Media is still a bit up in the air. While we have excluded duplicate FileNames, we have not allowed for the same Image being used in more than one Question. Let's allow that. We do not want an IDENTITY, we are already carrying the Question PK, so it is (a) Dependent and (b) Identified, by the parent.
.
Question PK as CHAR(255) was fine before, but carrying it as the FK in the child becomes silly. You like IDENTITY, and there are going to be millions of Questions. Fine. Question.QuestionId
.
Let's give these Independent Entities square corners, and leave the children Dependent Entities round. Now we have this almost, but not quite, Entity Relation Diagram.
Let's finish the Relations. So far we have:
A Quiz can have many Questions, and a Question can exist in many Quizzes.
Question is a child of Subtopic, but it is Independent.
Media exists only in the context of Question, as an option.
.
Since we live in an Universe that has some order, and our endeavour is a scientific one, let's give a child of it some order. I think we now qualify for a Logical Entity-Relation Diagram.
The solid lines are Identifying Relations; the broken lines aren't. Now, because we have applied some standard requirements to the Entities and Relations, we can use standard symbols. Feel free to point out my mistakes.

That's it, we are done. I hope I have conveyed that the exercise is back-and-forth, that's why it is called modelling. The astronauts have separate, private quarters, and they can communicate with each other.

------------------------------------------------------------------------------------------

What's that ? You want the Data Model as well ? Ok, give me five minutes. Please grab a coffee for yourself.

------------------------------------------------------------------------------------------

It is small enough that I may as well give you the physical Data Model. I use the IDEF1X methodology for modelling Realtional Databases, the Data Model uses that nomenclature: I think I have explained the symbols above, except for:

the Primary Key is above the line, in the sequence shown (unique of course)
and carried into the child as an Foreign Key (bold)
AK stands for Alternate Key, meaning an additional (to the PK) Unique Index
IE stands for Inversion Entry, meaning an additional Non-Unique Index.
Indentifying Relations are solid lines; strong keys, they have meaning
Non-Identifying Relations are broken lines; weak, less meaning

.

Many-to-many Relations are a logical concept, and drawn as such in the Logical Model. They are implemented as Associative tables in the physical model. I have supplied that. A Normalised database has more tables (nothing to be afraid of) but fewer columns per table, and no duplicate columns (no Update Anomalies).
Oh my God. The Topic and SubTopic columns are huge! We can't migrate those fat foreign keys into Question. [Discuss with The Business Users.] Ok, they say there will be only one hundred Topics and a few thousand Subtopics. No need for a NUMERIC(10,0). They want the full Topic and Subtopic in the drop-downs, and they agree it has to be unique, but an additional short CHAR(6) code would be nice.

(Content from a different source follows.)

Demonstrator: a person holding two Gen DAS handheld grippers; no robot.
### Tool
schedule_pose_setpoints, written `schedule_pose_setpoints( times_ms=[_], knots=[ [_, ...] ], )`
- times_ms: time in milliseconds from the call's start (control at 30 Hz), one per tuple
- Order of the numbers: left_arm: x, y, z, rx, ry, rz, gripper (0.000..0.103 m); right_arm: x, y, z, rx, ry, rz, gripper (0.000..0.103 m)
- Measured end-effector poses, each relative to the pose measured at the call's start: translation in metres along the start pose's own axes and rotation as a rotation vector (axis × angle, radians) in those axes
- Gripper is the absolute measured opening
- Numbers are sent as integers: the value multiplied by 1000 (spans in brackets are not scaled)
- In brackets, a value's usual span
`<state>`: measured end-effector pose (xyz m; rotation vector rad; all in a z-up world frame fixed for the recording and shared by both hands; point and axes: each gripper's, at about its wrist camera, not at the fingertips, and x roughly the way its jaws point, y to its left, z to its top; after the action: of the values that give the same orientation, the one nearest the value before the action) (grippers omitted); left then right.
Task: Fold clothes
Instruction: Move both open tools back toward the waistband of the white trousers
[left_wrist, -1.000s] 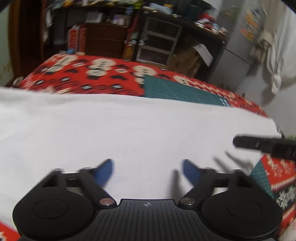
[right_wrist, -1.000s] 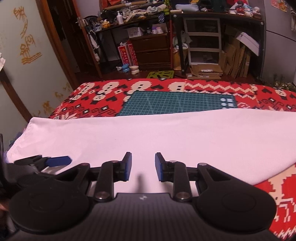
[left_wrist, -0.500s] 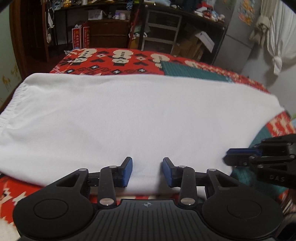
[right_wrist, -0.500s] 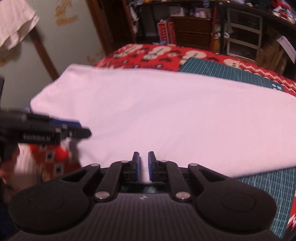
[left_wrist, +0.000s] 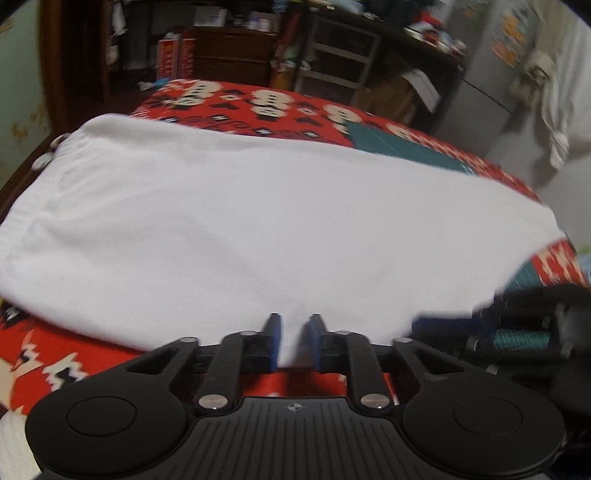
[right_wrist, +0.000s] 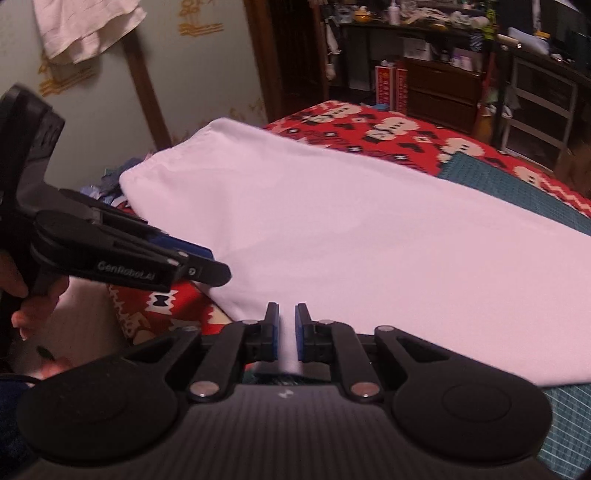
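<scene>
A dim, cluttered room is showing behind the work area. A dark wooden chest of drawers (left_wrist: 231, 61) is standing against the far wall, with red boxes (left_wrist: 171, 57) sitting just beside it. A pale shelving frame (left_wrist: 334, 64) is standing under a dark desk (right_wrist: 417, 27) crowded with small items. A brown wooden post (right_wrist: 142, 75) is running up a pale green wall (right_wrist: 207, 70) bearing gold markings. A white cloth (right_wrist: 83, 27) is hanging high on that wall. Cardboard (left_wrist: 417, 86) is leaning near the shelving.
</scene>
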<state>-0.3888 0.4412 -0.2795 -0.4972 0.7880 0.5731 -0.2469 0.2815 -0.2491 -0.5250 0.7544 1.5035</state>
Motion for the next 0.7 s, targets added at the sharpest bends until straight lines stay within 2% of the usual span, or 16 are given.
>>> schedule_pose_setpoints(
  times_ms=[67,233,300,433,500,600,700],
  knots=[
    [-2,9,1,9,-19,45,16,6,4,-5,-12,3,4,9],
    [-9,33,9,-45,-34,84,14,1,1,-12,3,7,24,9],
    [-18,42,18,-63,-70,102,15,-6,-3,-11,24,10,37,9],
    [-31,65,44,-95,-141,134,26,-11,-16,12,64,-16,43,9],
    [-32,80,60,-105,-175,151,26,-12,-23,26,81,-25,45,9],
    [-24,108,84,-156,-189,124,26,-1,-32,51,89,-32,53,9],
    [-8,134,108,-200,-192,99,20,15,-34,77,84,-41,59,9]
  ],
)
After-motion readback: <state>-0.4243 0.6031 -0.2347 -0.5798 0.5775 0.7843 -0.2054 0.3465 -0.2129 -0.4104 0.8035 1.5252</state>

See, it does go back-and-forth. Paper is cheap; discuss with anyone and everyone; improve, correct, change, modulate, ameliorate, without creating a single table or writing a line of code; at the you will have a model worth writing code for. Anything else is not. The only way to learn is by presenting something solid, and having it knocked back or changed; make all your mistakes on paper, not in the database.

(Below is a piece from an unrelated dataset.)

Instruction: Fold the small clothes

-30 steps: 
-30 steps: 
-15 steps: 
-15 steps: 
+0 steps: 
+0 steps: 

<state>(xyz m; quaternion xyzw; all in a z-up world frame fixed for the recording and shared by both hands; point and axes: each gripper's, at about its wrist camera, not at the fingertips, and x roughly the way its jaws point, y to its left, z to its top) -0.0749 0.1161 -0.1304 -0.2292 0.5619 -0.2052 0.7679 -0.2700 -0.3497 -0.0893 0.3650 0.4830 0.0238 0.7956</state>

Note that a Surrogate key is always an additional key, an additional index. They are never a substitute for the Key (which is what you had, and what Eddie was trying to get you to think about: you were not preventing duplicates, you merely had a meaningless key guaranteeing the rows were unique, like a spreadsheet; and a false sense of security). So we need to minimise them, not stamp them willy nilly on every table.

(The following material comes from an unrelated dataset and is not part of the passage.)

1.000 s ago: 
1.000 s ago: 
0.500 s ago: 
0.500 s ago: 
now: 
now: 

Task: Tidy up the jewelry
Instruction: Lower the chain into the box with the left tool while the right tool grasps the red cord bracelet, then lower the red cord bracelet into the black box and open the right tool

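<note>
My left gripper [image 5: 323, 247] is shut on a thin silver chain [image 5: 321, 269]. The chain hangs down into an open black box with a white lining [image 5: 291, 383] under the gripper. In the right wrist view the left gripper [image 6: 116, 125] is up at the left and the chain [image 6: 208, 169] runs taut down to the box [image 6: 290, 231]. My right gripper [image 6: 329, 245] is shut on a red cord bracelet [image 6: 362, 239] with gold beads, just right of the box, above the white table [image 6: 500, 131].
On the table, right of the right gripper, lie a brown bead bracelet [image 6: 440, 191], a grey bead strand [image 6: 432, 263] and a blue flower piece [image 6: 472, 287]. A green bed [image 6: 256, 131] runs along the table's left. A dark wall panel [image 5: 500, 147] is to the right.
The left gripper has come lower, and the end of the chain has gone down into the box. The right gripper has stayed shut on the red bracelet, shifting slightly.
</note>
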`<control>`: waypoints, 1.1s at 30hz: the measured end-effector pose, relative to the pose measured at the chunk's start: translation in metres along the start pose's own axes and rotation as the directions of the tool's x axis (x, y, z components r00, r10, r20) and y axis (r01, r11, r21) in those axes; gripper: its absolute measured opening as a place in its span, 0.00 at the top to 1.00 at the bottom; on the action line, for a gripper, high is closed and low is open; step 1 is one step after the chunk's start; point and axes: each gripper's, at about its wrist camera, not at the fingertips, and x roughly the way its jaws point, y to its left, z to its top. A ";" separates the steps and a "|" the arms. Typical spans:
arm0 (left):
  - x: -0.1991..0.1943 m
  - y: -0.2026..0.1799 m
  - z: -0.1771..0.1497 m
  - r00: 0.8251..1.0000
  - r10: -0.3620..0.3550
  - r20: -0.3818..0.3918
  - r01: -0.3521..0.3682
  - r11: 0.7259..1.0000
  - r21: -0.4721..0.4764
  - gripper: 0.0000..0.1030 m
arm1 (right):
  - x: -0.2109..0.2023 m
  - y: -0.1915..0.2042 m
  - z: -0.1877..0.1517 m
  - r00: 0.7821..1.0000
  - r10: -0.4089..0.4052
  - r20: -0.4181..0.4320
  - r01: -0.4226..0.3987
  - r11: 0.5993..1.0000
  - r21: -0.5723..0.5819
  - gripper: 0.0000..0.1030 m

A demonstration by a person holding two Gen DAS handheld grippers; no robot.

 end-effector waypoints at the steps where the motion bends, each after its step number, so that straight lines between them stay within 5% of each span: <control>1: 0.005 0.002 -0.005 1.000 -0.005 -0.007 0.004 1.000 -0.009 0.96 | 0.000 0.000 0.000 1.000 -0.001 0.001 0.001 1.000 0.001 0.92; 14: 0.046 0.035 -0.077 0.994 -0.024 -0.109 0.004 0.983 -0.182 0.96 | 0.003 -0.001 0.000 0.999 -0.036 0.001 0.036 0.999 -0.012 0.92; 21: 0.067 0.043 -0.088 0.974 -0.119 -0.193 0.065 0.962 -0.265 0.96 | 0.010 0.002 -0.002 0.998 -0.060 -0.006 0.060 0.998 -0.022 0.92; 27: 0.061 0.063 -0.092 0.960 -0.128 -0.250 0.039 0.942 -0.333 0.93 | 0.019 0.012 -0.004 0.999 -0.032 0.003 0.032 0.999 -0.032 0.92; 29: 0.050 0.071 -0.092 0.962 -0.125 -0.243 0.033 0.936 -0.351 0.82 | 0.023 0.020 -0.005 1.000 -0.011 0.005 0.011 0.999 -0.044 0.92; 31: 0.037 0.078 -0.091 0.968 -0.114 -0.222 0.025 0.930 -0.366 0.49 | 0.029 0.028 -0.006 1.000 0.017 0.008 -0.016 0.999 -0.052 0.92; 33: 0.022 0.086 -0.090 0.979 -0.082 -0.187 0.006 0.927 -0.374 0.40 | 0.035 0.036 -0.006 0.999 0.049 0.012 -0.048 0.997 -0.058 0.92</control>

I hope I have shown above, simplistic rules such as "never use surrogates" and "always use surrogates" are too stupid to discuss. No, careful modelling means: understand and consider that they are additional, not in substitute of, the real Key. Use only when you have to, and when you have to, use them. Here I have managed to get away with just one IDENTITY. And the three short codes that are meaningful to the users are surrogates, but they have meaning; IDENTITY columns don't (they end up having meaning, which they can't support, which is part of the problem out there).

I will leave the DataTypes to you. But please keep in mind, varchars and Nullable columns force the column to be variable. Really slow if used in an Index (every entry has to have a bit of "unpacking" on every access, even the intermediate levels), so that must be avoided, unless you want to supply the boss with a slow database.

Likewise if you don't want the overhead of your rows on the page being moved on every UPDATE, fixed length columns all around. Which means we can't be lazy and varchar everything.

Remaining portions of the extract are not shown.